About this exercise >> Going line by line through the records below, write out everything starting with the line containing "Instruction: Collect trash" and going on through the line containing "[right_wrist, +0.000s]", exactly and inclusively. Pictures do not go in.
>>>
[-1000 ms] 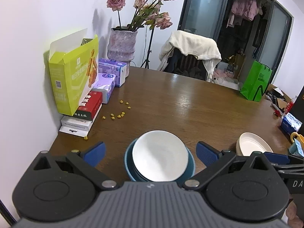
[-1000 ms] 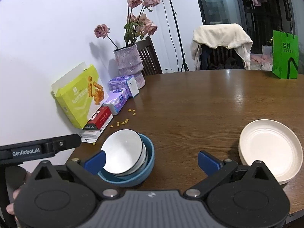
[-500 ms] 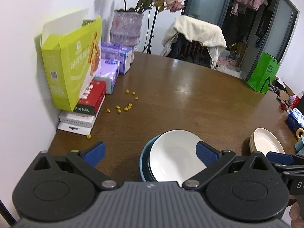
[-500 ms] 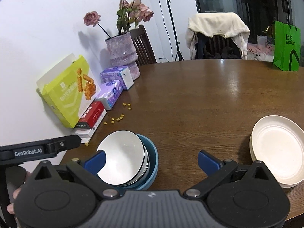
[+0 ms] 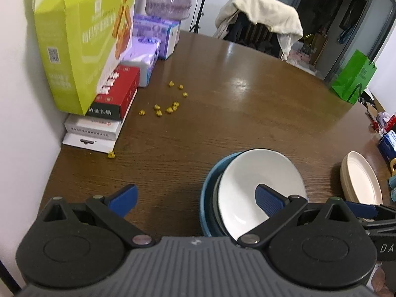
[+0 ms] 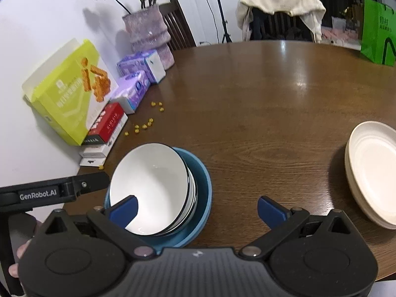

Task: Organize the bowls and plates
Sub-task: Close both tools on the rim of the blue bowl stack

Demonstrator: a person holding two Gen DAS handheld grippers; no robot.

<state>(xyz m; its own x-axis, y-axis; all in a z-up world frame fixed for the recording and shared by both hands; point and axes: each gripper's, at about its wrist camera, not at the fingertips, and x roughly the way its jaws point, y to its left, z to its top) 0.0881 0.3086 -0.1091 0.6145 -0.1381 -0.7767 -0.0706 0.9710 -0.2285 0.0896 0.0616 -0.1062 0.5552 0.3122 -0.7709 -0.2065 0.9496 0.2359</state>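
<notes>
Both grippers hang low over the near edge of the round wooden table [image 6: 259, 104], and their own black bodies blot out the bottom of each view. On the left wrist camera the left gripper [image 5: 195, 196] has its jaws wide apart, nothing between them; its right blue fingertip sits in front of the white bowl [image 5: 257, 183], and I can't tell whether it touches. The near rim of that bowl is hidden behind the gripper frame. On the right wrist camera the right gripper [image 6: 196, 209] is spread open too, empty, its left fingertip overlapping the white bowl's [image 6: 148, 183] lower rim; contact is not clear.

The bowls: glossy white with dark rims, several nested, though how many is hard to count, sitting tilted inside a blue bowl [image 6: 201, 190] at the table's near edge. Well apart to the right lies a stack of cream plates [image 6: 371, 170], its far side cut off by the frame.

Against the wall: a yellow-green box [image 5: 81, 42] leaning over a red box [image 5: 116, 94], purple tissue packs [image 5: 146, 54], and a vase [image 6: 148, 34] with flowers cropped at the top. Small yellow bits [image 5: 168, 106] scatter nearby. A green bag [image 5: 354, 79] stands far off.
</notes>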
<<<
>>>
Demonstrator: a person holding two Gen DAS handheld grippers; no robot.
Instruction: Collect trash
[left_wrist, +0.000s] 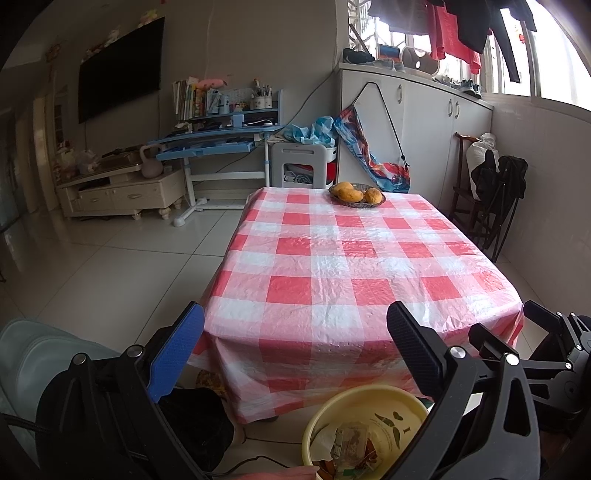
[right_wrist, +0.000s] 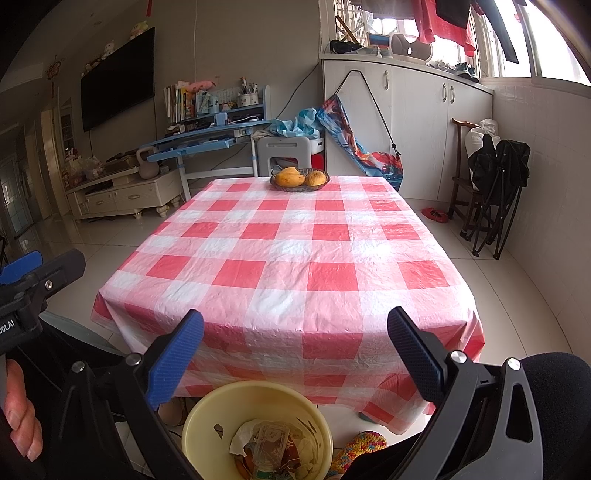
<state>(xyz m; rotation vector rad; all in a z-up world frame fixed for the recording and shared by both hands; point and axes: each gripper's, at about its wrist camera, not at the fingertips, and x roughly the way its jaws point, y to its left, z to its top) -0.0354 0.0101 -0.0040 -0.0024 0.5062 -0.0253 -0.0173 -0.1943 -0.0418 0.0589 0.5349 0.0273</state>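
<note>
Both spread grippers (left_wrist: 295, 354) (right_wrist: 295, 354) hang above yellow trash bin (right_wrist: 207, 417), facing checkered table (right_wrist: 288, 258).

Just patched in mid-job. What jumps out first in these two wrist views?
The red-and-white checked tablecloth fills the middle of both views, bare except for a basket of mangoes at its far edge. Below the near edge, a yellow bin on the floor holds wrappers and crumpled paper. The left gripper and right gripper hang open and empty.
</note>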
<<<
Exercise result >>
Instruction: Collect trash
[left_wrist, +0.000s] 
[right_wrist, +0.000s] 

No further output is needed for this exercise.